身体の奥で燃焼中のものがムワリと炎を上げた。
夥しいほどシたのになんて強欲なんだろう。
枯れることのない泉、というのはこういうことをいうんだろうか。
僕の考えなんて隅から隅までお見通しの先生のことだ、この妖しく艶(ツヤ)った微笑みも僕を誑(タブラ)かす手練のひとつだ。
「和泉、出掛ける用意できてる?」
「ああ、はい、キララから聞きました。
でも、どこ行くんですか?」
先生はまた一層の妖しさを振りまいただけで
何も言わなかった。
人差し指に引っ掛けた車のキーをクルクルと回すと
「じゃあ、行こう」
そんなふうに簡単に僕を促す。
まあ、いつもの事だ。

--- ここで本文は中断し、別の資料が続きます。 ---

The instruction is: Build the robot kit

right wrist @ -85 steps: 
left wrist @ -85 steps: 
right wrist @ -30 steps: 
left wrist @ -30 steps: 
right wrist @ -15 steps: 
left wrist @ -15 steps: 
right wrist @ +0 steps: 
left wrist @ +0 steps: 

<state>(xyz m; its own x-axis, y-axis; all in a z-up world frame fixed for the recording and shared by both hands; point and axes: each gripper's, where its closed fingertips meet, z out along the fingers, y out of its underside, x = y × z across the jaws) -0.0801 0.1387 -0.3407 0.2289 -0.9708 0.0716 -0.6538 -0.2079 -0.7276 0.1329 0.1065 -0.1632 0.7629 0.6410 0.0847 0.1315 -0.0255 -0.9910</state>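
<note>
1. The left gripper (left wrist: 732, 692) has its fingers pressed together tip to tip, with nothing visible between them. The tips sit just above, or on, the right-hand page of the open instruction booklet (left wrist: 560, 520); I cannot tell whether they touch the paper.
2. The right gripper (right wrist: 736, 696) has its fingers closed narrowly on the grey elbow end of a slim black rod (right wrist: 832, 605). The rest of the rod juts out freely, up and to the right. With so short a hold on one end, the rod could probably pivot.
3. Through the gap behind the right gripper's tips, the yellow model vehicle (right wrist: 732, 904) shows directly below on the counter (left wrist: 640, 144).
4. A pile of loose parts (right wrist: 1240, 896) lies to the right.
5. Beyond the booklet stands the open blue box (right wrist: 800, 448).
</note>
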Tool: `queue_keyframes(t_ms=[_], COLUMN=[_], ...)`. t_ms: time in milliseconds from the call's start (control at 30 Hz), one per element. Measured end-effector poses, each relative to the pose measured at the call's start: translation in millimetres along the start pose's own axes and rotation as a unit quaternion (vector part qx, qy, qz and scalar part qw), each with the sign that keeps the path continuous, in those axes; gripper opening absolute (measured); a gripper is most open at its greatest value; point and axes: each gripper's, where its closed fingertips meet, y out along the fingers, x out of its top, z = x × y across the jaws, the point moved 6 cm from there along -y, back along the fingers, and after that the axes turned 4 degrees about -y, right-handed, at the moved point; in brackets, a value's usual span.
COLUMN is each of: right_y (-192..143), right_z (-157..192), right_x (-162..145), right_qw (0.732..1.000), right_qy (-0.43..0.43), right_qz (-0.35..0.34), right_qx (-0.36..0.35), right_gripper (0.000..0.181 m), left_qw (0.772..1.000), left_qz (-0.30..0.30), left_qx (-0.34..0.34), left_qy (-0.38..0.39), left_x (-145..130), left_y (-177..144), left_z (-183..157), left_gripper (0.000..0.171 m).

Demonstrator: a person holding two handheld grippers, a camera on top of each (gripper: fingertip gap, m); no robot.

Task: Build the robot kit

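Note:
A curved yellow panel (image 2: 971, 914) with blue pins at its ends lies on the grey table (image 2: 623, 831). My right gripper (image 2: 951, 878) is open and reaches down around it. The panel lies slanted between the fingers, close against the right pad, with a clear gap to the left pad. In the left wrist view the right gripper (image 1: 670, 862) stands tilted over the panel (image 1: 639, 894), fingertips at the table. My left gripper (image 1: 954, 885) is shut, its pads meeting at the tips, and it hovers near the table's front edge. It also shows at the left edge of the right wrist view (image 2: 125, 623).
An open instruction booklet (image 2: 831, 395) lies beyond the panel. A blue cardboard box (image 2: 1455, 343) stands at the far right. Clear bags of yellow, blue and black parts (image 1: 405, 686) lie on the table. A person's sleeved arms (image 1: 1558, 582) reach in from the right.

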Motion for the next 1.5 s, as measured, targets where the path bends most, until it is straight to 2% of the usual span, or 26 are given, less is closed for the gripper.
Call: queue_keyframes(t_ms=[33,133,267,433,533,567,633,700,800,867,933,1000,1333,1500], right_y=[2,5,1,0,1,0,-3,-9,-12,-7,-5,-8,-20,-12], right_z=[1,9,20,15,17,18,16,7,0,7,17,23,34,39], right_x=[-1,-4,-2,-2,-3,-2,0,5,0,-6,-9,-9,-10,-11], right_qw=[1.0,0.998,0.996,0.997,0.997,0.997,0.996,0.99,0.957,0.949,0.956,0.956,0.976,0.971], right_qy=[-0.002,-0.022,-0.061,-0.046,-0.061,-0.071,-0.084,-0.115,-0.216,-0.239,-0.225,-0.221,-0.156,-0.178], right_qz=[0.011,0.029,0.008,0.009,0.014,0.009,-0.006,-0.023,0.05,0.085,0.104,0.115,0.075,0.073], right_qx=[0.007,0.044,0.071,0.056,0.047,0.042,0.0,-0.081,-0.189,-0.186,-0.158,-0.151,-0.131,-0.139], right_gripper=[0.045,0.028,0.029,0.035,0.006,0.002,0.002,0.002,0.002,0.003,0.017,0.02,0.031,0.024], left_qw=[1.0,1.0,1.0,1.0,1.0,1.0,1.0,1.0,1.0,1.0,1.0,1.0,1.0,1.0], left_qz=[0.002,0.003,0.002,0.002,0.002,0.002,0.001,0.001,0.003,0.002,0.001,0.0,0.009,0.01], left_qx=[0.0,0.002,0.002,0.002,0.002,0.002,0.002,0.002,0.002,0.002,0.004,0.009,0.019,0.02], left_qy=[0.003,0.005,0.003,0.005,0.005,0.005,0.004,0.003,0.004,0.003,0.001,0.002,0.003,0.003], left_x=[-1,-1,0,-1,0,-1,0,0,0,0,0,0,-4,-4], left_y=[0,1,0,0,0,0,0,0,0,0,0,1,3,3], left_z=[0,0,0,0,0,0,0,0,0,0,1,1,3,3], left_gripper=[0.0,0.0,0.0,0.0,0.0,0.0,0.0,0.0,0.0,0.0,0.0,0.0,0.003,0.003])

こうやって連れていかれたショッピングセンターでバカほどのワインを連れて帰ってきたこともあるし
ビーチでのBBQパーティに参加したことだってある。
スマホと財布をポケットにしまい込み、家の鍵をかける。
先生の車に乗るのは久しぶりだった。有難いことに3人がそれぞれに通勤に必要な車を持っていたおかげでそのストレスに蝕まれることはない。
ドアを開けると、先生の匂いが僕を誘惑する。直接手を出されている訳じゃないのにこうして僕を脅迫してくるんだ。
まったく、たまったもんじゃない。
極々小さく呟いてまったく気にしていないように車のドアを閉めた。